**What you will do**
Your job is to return the whole listing unchanged while skipping its images.

**The data**
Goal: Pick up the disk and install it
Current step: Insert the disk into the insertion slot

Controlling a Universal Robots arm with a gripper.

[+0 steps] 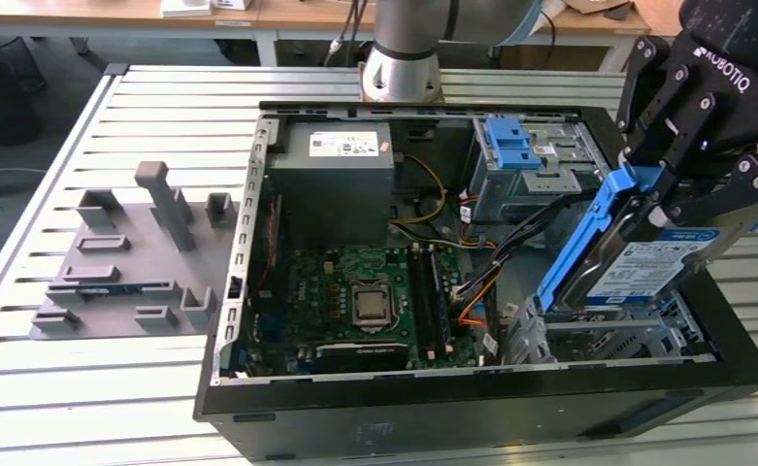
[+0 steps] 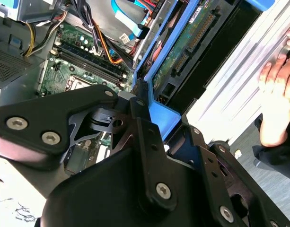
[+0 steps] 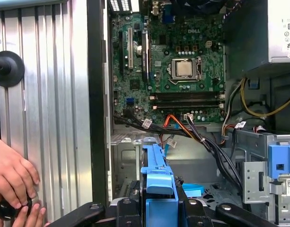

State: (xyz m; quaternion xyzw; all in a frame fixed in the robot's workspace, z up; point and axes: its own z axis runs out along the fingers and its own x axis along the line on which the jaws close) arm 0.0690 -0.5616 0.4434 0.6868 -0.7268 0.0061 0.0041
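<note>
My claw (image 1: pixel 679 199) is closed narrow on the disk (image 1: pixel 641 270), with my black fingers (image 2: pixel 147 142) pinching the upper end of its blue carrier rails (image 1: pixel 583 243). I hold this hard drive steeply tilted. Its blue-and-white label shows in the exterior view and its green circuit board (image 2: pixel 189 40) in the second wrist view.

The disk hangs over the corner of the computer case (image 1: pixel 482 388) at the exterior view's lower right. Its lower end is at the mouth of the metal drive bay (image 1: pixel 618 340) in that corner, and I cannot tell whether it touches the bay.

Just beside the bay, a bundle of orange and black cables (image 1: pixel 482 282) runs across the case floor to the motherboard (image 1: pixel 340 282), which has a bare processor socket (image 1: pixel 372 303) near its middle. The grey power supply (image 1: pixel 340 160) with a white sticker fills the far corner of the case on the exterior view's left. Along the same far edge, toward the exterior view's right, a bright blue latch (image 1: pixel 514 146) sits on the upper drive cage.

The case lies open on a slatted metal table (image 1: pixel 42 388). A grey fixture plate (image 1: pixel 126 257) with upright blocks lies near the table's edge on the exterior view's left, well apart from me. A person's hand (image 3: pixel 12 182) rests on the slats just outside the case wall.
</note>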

**Result**
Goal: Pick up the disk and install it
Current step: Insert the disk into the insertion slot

Controlling a Universal Robots arm with a gripper.

[+0 steps] 
[+0 steps] 
[+0 steps] 

State: (xyz m; quaternion xyzw; all in a frame fixed in the robot's workspace, z up; point and axes: its own z axis runs out along the fingers and its own x axis along the line on which the jaws close) arm 0.0690 -0.5616 0.4434 0.6868 -0.7268 0.0061 0.0041
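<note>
My claw (image 1: pixel 679 199) is closed narrow on the disk (image 1: pixel 641 270), with my black fingers (image 2: pixel 147 142) pinching the upper end of its blue carrier rails (image 1: pixel 583 243). I hold this hard drive steeply tilted. Its blue-and-white label shows in the exterior view and its green circuit board (image 2: pixel 189 40) in the second wrist view.

The disk hangs over the corner of the computer case (image 1: pixel 482 388) at the exterior view's lower right. Its lower end is at the mouth of the metal drive bay (image 1: pixel 618 340) in that corner, and I cannot tell whether it touches the bay.

Just beside the bay, a bundle of orange and black cables (image 1: pixel 482 282) runs across the case floor to the motherboard (image 1: pixel 340 282), which has a bare processor socket (image 1: pixel 372 303) near its middle. The grey power supply (image 1: pixel 340 160) with a white sticker fills the far corner of the case on the exterior view's left. Along the same far edge, toward the exterior view's right, a bright blue latch (image 1: pixel 514 146) sits on the upper drive cage.

The case lies open on a slatted metal table (image 1: pixel 42 388). A grey fixture plate (image 1: pixel 126 257) with upright blocks lies near the table's edge on the exterior view's left, well apart from me. A person's hand (image 3: pixel 12 182) rests on the slats just outside the case wall.
</note>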

Here the exercise is finished.